Kolmogorov complexity depends on the choice of universal Turing machine, but only up to an additive constant (the invariance theorem), making it machine-independent up to a fixed offset.
Randomness in the Kolmogorov sense is a property of individual strings, not of a probability distribution — a specific string either is or is not complex, regardless of how it was generated.

Explainer

You already understand Turing machines as universal computing devices. Kolmogorov complexity asks a different question about them: not "what can be computed?" but "how concisely can something be described?" The Kolmogorov complexity K(x) of a string x is the length (in bits) of the shortest program that, running on a fixed universal Turing machine, produces x and halts. It is the algorithmic analog of information content.

The intuition is immediate with examples. A string of one million zeros has K(x) around log₂(1,000,000) ≈ 20 bits — you only need to say "print zero a million times." But a string produced by fair coin flips has, with overwhelming probability, no description shorter than itself: the string *is* the most compact representation of itself. Such strings are called incompressible or, in Kolmogorov's sense, random. Note the paradox: most strings are random in this sense, yet you cannot name a specific one — the very act of specifying a string you claim is random gives it a short description (the specification itself).

The invariance theorem resolves the worry that K depends on which universal Turing machine you choose. If U and V are two universal machines, then |K_U(x) − K_V(x)| ≤ c_UV for a constant c_UV that depends only on the two machines, not on x. So the complexity of any string is machine-independent up to a fixed additive constant — a constant that becomes negligible for long strings. This makes K an objective property of the string itself, not of any particular computational formalism.

Kolmogorov complexity is uncomputable. The proof uses the incompressibility argument: if K were computable, you could enumerate all strings in order of increasing K value and thereby name a very complex string with a short description — a contradiction. This is closely related to the unsolvability of the halting problem you already know: computing K requires deciding whether short programs halt, which is in general undecidable. Kolmogorov complexity is therefore a theoretical tool rather than a practical compression algorithm; its power lies in the arguments it enables, not in computing it directly.
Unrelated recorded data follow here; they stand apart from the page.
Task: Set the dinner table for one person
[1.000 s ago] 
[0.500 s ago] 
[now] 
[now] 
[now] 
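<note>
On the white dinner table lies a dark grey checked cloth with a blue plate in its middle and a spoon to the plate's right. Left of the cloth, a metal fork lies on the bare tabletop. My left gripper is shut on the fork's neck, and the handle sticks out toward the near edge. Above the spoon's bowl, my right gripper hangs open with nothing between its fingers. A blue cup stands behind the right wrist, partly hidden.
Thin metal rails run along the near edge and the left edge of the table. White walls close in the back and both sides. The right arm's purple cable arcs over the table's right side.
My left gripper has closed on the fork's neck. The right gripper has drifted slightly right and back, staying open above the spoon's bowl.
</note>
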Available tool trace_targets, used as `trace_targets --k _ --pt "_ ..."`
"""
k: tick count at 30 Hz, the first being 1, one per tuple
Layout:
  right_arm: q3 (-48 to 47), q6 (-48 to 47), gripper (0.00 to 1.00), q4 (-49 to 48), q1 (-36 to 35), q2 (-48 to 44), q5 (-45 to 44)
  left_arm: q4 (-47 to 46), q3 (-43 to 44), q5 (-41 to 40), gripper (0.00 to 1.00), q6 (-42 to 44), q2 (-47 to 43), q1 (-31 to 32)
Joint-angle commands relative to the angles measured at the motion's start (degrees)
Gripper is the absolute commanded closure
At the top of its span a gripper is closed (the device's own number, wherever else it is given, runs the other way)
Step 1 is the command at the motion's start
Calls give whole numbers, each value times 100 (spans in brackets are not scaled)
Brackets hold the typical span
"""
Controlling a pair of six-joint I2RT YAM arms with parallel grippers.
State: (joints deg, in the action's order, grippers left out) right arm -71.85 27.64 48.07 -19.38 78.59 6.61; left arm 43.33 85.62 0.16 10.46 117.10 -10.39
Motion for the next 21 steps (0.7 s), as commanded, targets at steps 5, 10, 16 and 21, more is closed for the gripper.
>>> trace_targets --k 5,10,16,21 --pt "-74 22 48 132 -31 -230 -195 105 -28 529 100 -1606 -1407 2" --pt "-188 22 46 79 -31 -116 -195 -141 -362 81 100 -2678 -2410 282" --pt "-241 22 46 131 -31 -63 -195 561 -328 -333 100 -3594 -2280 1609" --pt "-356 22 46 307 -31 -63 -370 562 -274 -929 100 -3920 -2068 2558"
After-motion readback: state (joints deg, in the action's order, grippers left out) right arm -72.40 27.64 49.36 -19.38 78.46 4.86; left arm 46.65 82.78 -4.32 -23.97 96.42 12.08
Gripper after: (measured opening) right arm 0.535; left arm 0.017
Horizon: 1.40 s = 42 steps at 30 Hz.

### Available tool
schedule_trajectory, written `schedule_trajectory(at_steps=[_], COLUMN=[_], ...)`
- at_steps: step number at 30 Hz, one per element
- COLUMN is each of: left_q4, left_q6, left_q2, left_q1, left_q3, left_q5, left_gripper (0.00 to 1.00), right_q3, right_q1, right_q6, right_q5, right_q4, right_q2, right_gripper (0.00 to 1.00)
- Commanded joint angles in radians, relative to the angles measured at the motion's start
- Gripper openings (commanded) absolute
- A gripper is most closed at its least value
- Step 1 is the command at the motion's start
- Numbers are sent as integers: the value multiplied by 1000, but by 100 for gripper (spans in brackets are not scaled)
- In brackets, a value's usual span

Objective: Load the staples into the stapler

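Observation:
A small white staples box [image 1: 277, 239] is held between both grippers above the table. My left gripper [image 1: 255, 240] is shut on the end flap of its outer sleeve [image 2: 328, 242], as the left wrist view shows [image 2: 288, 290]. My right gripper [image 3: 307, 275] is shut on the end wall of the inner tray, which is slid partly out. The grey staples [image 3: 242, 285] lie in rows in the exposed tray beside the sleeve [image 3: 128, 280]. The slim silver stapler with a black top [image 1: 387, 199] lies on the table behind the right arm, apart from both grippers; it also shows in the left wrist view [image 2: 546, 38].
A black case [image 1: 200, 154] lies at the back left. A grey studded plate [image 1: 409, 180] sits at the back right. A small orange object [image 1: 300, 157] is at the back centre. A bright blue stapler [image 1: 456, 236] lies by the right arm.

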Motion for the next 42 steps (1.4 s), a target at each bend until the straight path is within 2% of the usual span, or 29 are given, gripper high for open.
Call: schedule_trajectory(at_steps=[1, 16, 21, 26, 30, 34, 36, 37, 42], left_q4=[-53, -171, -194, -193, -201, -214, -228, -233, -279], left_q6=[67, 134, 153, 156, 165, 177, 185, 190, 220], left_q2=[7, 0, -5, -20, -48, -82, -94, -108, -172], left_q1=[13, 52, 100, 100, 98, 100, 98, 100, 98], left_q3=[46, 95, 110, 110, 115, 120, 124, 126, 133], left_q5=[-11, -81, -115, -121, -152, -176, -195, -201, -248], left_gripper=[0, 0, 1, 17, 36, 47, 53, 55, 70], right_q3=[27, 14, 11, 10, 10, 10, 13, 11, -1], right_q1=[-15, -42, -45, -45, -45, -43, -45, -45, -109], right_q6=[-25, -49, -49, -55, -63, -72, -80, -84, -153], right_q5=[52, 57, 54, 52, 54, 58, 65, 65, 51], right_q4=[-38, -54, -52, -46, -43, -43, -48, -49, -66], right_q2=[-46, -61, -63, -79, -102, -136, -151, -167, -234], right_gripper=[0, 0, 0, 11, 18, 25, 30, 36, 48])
The incompressibility method is one of the most useful proof techniques that Kolmogorov complexity provides. To prove a combinatorial lower bound, you assume for contradiction that all objects of a certain type have a short description, then derive a string that is complex but which the assumption compresses — contradiction. Many lower bounds in combinatorics, data structures, and communication complexity have clean proofs via this method. Kolmogorov complexity also gives a rigorous foundation for randomness: a sequence of bits is random if and only if every prefix has Kolmogorov complexity close to its length, capturing the intuition that random sequences have no exploitable pattern.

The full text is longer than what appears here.